- What needs to be done:
Could you report every line of the listing below that holds the word "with"?

- Provided material:
──────────────────────────────
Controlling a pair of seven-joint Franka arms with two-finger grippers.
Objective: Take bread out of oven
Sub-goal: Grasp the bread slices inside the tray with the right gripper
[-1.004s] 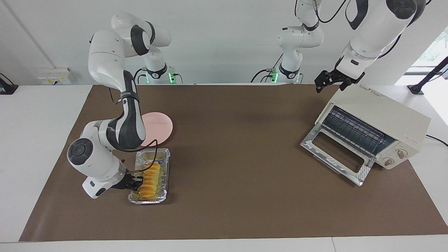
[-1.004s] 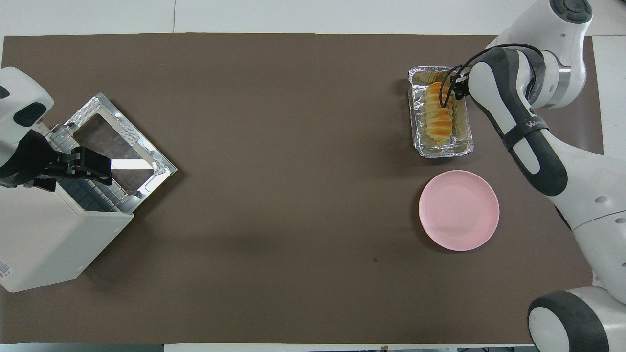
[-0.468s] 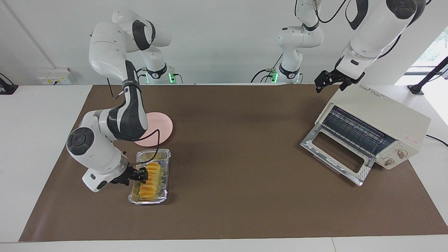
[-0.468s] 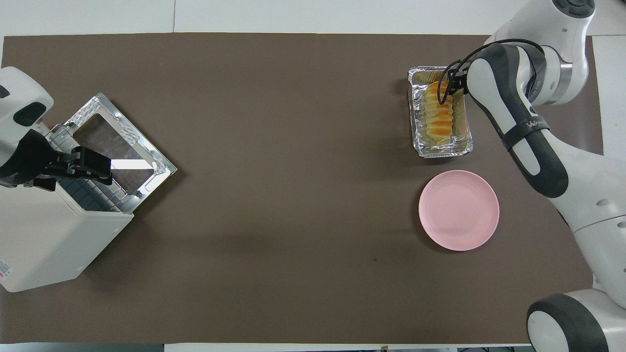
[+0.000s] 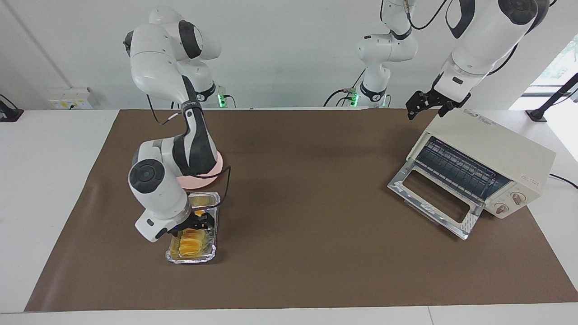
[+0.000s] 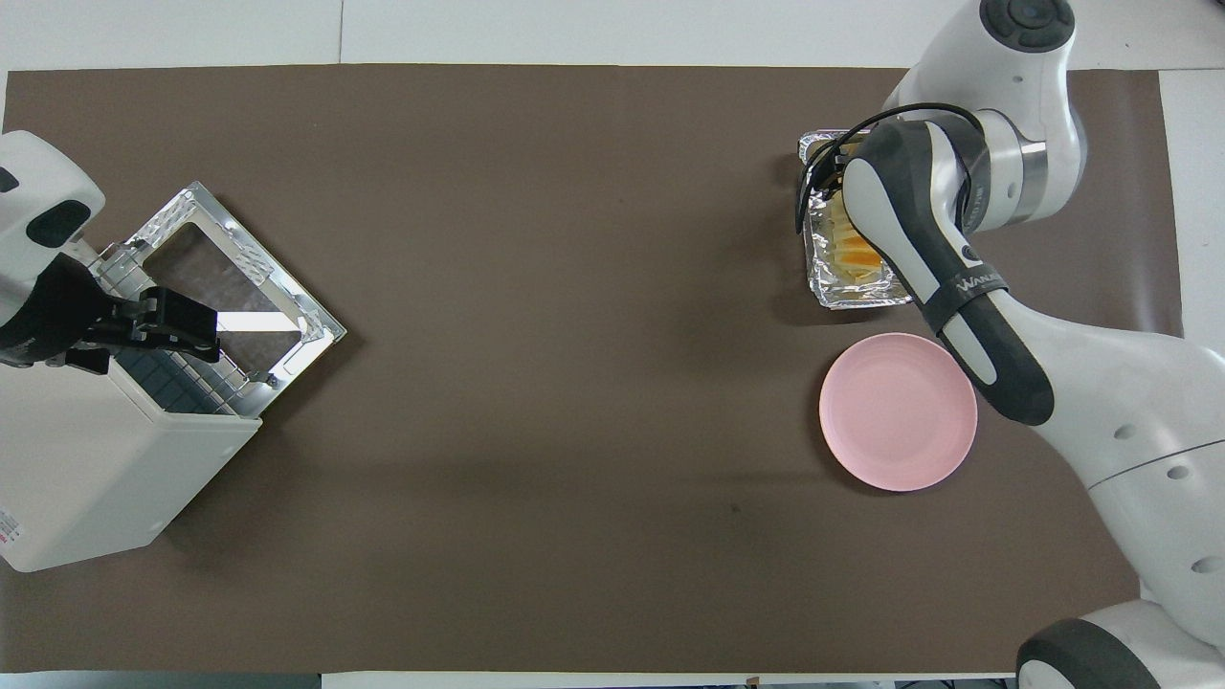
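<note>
swinging over the foil tray point(image 5: 193, 253), right gripper point(image 5: 198, 222) is covering the bread point(image 5: 188, 244), grip unclear; left gripper point(image 5: 423, 104) is waiting over the oven point(image 5: 490, 149), grip unclear; brown worktop point(image 5: 307, 253).

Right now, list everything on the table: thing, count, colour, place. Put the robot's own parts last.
bread: one, golden-yellow, in the foil tray.
foil tray: one, silver, toward the right arm's end, farther from the robots than the plate.
plate: one, pink, beside the tray.
oven: one, cream-white, toward the left arm's end, door dropped open.
mat: one, brown, covering the table.
right tool: black, low over the bread in the tray.
left tool: black, waiting over the oven's top corner.
</note>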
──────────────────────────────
- Expected output:
Controlling a pair of seven-joint Franka arms with two-finger grippers.
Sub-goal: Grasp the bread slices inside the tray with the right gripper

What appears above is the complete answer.